> [THE PROBLEM]: The answer must restate the listing word for word, without its images.

> [DATA SHOWN]:
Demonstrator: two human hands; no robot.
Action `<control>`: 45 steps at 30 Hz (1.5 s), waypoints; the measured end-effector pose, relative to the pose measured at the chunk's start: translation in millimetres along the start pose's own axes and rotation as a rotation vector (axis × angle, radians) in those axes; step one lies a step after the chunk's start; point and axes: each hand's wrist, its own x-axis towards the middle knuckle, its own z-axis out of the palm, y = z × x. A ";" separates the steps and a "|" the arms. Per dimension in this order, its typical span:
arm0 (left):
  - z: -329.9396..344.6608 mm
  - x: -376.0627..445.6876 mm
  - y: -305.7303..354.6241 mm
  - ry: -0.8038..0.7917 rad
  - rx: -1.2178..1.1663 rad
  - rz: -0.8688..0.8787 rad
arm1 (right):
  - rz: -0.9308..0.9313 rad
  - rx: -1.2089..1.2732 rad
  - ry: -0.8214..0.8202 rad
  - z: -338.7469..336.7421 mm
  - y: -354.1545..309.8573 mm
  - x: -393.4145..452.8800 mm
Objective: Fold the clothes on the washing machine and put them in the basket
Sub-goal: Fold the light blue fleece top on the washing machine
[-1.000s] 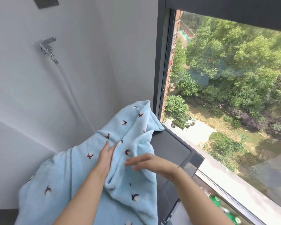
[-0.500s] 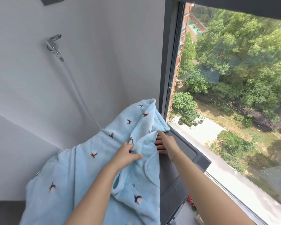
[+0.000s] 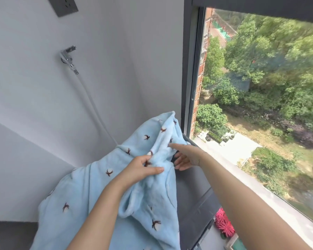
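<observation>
By the window (image 3: pixel 260 87) | left hand (image 3: pixel 139 170) grips blue garment (image 3: pixel 98 192) | right hand (image 3: pixel 184 156) spread, fingers straight

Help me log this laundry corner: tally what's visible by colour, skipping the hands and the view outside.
Light blue: 1, the fleece garment
Dark grey: 2, the washing machine top and the wall socket
Chrome: 1, the tap
White: 1, the hose
Pink: 1, the brush-like thing
Total: 6

Left hand (image 3: pixel 142 169) grips with curled fingers; right hand (image 3: pixel 185 156) seemingly reaches, fingers extended.
</observation>
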 end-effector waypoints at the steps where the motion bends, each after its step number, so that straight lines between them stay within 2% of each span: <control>1: 2.8 -0.2 0.7 -0.013 0.001 -0.003 | 0.006 0.004 -0.004 5.5 2.8 3.1; 4: 7.9 -4.3 6.0 -0.056 0.000 -0.009 | -0.073 0.141 0.131 5.5 7.8 10.6; 7: 11.2 -4.8 10.0 -0.067 0.010 0.013 | -0.170 0.260 0.283 -29.4 10.9 8.7; 12: 39.9 -3.7 27.5 -0.122 -0.093 0.041 | -0.186 0.237 0.344 -64.8 24.5 7.0; 14: 56.4 -2.4 35.8 -0.238 -0.280 0.019 | -0.217 0.248 0.397 -69.4 30.0 15.4; 16: 64.2 0.8 37.5 -0.403 -0.475 -0.062 | -0.250 0.132 0.460 -73.8 31.8 17.9; 17: 64.0 2.8 37.1 -0.429 -0.429 -0.083 | -0.256 0.038 0.483 -76.3 32.9 16.3; 18: 62.0 4.0 35.4 -0.404 -0.276 -0.089 | -0.263 -0.050 0.501 -78.0 34.6 13.1; 20: 59.3 8.6 22.1 -0.234 0.056 -0.104 | -0.297 -0.179 0.513 -76.9 41.7 -1.7; 23: 57.6 21.3 -13.1 -0.025 0.346 -0.090 | -0.302 -0.336 0.466 -70.3 55.3 -20.5; 25: 62.3 26.3 -39.8 -0.003 0.636 -0.062 | -0.272 -0.415 0.449 -65.0 64.2 -29.2; 28: 80.5 25.1 -74.3 -0.104 0.903 -0.052 | -0.125 -0.444 0.403 -59.0 86.8 -35.7; 30: 90.8 20.5 -88.8 -0.122 0.997 -0.008 | -0.042 -0.500 0.397 -58.6 107.2 -38.9; 32: 94.2 15.3 -91.1 -0.143 1.043 0.004 | -0.036 -0.530 0.426 -60.3 124.7 -39.4; 36: 81.0 25.6 -61.8 -0.225 1.040 -0.043 | -0.037 -0.534 0.514 -64.6 135.4 -44.4; 38: 66.4 46.0 -36.4 -0.117 0.928 -0.002 | -0.040 -0.518 0.491 -63.8 132.8 -43.5; 41: 48.0 88.0 7.6 0.135 0.715 0.116 | -0.109 -0.397 0.445 -61.1 123.7 -39.0; 43: 46.1 123.5 35.7 0.168 0.831 0.223 | -0.157 -0.296 0.420 -58.0 114.3 -34.9; 45: 57.0 159.7 58.0 0.052 1.192 0.381 | -0.189 -0.266 0.420 -56.5 108.1 -25.8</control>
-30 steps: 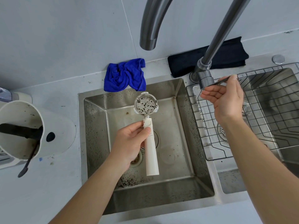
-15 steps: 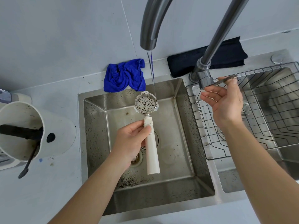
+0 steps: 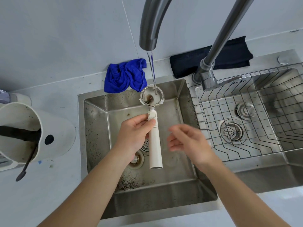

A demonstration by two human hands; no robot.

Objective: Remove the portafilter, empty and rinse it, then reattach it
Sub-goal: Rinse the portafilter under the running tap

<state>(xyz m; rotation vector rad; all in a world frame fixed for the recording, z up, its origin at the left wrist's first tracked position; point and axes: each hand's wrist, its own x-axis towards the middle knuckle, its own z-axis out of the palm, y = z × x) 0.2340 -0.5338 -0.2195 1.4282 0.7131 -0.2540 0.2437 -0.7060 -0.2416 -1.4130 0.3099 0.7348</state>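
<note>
The portafilter (image 3: 155, 138) has a long white handle and a round metal basket, held level over the left sink basin (image 3: 98, 128). My left hand (image 3: 134, 136) grips the upper part of the handle. A thin stream of water (image 3: 152, 71) falls from the tap spout (image 3: 149, 30) into the basket, where brown water and some grounds swirl. My right hand (image 3: 188, 141) hovers just right of the handle, blurred, fingers apart, holding nothing. The tap lever (image 3: 229, 81) sticks out to the right, free of my hand.
A blue cloth (image 3: 124, 76) and a dark cloth (image 3: 213, 63) lie behind the sink. A wire rack (image 3: 262, 128) sits in the right basin. A white knock bin (image 3: 32, 133) with a dark bar stands on the left counter. Coffee grounds speckle the left basin's floor.
My right hand has let go of the tap lever and come down beside the portafilter handle. Water now runs into the basket, which moved under the stream; most grounds have washed off.
</note>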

> [RESPONSE AREA]:
Demonstrator: two human hands; no robot.
Action `<control>`: 45 steps at 30 Hz (1.5 s), waypoints; the measured end-effector pose, relative to the pose measured at the chunk's start: translation in millimetres along the start pose's own axes and rotation as a rotation vector (axis × angle, radians) in those axes; step one lies a step after the chunk's start; point and axes: each hand's wrist, its own x-axis towards the middle knuckle, its own z-axis out of the palm, y = z × x. A ";" separates the steps and a "|" the arms. Per dimension in this order, its typical span:
arm0 (left):
  - z: -329.9396..344.6608 mm
  - x: -376.0627..445.6876 mm
  - y: -305.7303..354.6241 mm
  - ry: -0.8038..0.7917 rad
  - rx: -1.2178..1.1663 rad
  - rz: -0.8688..0.8787 rad
arm1 (right):
  - rz: -0.9308..0.9313 rad
  - rx: -1.2089..1.2732 rad
  - ry: -0.8214..0.8202 rad
  - z: -338.7469..336.7421 mm
  - y: -354.1545..309.8573 mm
  - x: -393.4145..452.8800 mm
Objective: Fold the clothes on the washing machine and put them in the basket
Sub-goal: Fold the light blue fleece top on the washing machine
[-1.000s] 
[-0.500s] 
[+0.000s] 
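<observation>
By the window (image 3: pixel 260 87) | left hand (image 3: pixel 139 170) grips blue garment (image 3: pixel 98 192) | right hand (image 3: pixel 184 156) spread, fingers straight

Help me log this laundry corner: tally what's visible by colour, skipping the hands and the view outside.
Light blue: 1, the fleece garment
Dark grey: 2, the washing machine top and the wall socket
Chrome: 1, the tap
White: 1, the hose
Pink: 1, the brush-like thing
Total: 6

Left hand (image 3: pixel 142 169) grips with curled fingers; right hand (image 3: pixel 185 156) seemingly reaches, fingers extended.
</observation>
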 end-effector waypoints at the steps where the motion bends, each after its step number, so that straight lines between them stay within 2% of each span: <control>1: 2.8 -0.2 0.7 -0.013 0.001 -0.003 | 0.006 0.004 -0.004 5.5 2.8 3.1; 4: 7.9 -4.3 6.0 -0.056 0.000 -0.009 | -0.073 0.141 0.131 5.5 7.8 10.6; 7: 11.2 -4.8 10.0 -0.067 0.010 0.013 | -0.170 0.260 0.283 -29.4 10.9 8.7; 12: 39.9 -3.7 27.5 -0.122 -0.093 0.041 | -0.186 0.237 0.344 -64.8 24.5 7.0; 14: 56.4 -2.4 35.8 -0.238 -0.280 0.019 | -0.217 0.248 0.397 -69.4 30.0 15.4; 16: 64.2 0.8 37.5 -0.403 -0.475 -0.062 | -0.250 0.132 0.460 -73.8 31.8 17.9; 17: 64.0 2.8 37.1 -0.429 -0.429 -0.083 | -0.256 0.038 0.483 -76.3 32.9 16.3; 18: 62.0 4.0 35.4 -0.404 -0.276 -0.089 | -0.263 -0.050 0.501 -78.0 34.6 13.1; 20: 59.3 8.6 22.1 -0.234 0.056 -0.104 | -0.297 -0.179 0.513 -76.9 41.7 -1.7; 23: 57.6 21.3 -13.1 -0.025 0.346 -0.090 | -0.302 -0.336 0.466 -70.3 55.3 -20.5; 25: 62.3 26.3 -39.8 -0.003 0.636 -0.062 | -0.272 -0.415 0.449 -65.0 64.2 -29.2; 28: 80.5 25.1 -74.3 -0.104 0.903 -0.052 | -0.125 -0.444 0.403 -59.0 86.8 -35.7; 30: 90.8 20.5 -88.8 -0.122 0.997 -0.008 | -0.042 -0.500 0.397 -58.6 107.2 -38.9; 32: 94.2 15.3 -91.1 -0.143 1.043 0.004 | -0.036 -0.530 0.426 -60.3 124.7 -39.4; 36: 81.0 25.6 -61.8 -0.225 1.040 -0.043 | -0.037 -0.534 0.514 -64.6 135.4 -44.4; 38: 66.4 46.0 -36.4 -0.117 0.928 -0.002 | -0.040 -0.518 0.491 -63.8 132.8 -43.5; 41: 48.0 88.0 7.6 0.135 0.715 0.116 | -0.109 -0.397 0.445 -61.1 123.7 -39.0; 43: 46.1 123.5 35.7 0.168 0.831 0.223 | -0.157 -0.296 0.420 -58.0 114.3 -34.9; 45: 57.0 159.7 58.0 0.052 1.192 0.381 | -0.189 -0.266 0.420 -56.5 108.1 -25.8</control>
-30 steps: 
-15 steps: 
+0 steps: 

A demonstration by two human hands; no robot.

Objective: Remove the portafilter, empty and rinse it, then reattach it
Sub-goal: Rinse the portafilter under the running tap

<state>(xyz m; rotation vector rad; all in a world frame fixed for the recording, z up, its origin at the left wrist's first tracked position; point and axes: each hand's wrist, its own x-axis towards the middle knuckle, its own z-axis out of the palm, y = z × x) 0.2340 -0.5338 -0.2195 1.4282 0.7131 -0.2540 0.2437 -0.7060 -0.2416 -1.4130 0.3099 0.7348</state>
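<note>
The portafilter (image 3: 155, 138) has a long white handle and a round metal basket, held level over the left sink basin (image 3: 98, 128). My left hand (image 3: 134, 136) grips the upper part of the handle. A thin stream of water (image 3: 152, 71) falls from the tap spout (image 3: 149, 30) into the basket, where brown water and some grounds swirl. My right hand (image 3: 188, 141) hovers just right of the handle, blurred, fingers apart, holding nothing. The tap lever (image 3: 229, 81) sticks out to the right, free of my hand.
A blue cloth (image 3: 124, 76) and a dark cloth (image 3: 213, 63) lie behind the sink. A wire rack (image 3: 262, 128) sits in the right basin. A white knock bin (image 3: 32, 133) with a dark bar stands on the left counter. Coffee grounds speckle the left basin's floor.
My right hand has let go of the tap lever and come down beside the portafilter handle. Water now runs into the basket, which moved under the stream; most grounds have washed off.
</note>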

Nothing else is part of this exercise.